Records from a dataset
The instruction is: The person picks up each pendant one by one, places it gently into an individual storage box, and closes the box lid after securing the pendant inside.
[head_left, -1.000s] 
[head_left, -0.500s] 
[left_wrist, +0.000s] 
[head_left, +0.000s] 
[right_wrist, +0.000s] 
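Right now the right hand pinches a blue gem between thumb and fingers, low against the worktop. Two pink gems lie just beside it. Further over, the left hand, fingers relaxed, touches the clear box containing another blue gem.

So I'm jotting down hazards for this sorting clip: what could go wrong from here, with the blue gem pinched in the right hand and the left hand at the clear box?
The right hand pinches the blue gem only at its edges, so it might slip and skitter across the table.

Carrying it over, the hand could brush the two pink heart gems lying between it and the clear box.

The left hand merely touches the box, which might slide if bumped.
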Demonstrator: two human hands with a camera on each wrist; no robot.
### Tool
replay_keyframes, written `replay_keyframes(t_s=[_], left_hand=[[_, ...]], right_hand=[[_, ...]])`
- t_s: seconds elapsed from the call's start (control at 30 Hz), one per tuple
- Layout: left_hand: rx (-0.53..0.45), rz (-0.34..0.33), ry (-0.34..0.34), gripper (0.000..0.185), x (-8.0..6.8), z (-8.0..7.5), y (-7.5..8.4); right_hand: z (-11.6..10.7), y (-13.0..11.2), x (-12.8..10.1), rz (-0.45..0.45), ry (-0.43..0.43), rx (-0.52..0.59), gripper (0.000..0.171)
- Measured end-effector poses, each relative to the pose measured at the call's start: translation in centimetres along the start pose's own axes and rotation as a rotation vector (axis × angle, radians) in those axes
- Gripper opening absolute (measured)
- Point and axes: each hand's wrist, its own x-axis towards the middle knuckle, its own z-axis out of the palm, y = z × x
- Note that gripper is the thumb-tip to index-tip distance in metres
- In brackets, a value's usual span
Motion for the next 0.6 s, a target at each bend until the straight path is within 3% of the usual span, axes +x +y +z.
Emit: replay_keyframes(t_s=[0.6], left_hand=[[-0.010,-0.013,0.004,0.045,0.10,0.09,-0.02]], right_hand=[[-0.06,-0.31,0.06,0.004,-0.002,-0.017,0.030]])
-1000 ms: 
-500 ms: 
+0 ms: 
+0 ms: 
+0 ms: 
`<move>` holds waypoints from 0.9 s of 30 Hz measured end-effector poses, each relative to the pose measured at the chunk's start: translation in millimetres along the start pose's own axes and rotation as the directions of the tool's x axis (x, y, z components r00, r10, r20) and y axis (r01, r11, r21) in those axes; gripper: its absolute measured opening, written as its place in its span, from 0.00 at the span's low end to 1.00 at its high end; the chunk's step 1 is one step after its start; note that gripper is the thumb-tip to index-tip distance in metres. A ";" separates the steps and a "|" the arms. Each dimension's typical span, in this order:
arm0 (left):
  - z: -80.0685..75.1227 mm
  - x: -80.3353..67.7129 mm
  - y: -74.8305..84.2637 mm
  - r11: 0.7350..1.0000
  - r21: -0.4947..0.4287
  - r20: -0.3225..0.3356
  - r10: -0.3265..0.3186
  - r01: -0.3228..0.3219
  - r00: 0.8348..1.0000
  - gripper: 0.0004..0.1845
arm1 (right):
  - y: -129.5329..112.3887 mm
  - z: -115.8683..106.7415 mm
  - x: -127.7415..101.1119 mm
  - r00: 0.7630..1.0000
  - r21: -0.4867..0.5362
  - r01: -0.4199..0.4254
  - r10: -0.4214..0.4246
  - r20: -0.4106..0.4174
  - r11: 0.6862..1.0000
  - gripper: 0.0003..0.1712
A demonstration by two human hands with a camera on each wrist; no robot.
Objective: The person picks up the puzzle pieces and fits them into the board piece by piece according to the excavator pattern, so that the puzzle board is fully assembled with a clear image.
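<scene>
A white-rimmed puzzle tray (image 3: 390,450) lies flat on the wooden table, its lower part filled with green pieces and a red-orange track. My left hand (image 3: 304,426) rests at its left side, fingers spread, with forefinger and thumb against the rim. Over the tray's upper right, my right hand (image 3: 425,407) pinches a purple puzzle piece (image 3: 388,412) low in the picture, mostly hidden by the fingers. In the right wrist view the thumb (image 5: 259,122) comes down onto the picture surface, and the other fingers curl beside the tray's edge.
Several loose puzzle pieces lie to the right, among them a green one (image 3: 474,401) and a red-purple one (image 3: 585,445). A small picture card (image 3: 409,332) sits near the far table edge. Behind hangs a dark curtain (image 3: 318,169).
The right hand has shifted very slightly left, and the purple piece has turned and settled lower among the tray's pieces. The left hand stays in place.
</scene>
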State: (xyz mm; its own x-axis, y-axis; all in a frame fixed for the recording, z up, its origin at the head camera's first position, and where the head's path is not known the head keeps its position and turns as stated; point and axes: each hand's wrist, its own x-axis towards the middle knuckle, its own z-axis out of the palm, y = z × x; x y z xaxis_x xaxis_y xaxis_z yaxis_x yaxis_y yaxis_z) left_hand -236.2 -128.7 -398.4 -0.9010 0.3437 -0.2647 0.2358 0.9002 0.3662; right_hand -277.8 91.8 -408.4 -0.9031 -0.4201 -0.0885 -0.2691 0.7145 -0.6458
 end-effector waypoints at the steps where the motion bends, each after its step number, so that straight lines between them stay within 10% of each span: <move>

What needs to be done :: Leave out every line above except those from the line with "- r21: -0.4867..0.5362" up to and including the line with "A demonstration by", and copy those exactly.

Answer box ::
  - r21: -0.4867..0.5362
  - r01: -0.4199..0.4254
  - r10: -0.4214..0.4246
  - r20: -0.4106..0.4174
  - r11: 0.6862..1.0000
  - gripper: 0.0003..0.1712
A demonstration by two human hands with a camera on each wrist; no robot.

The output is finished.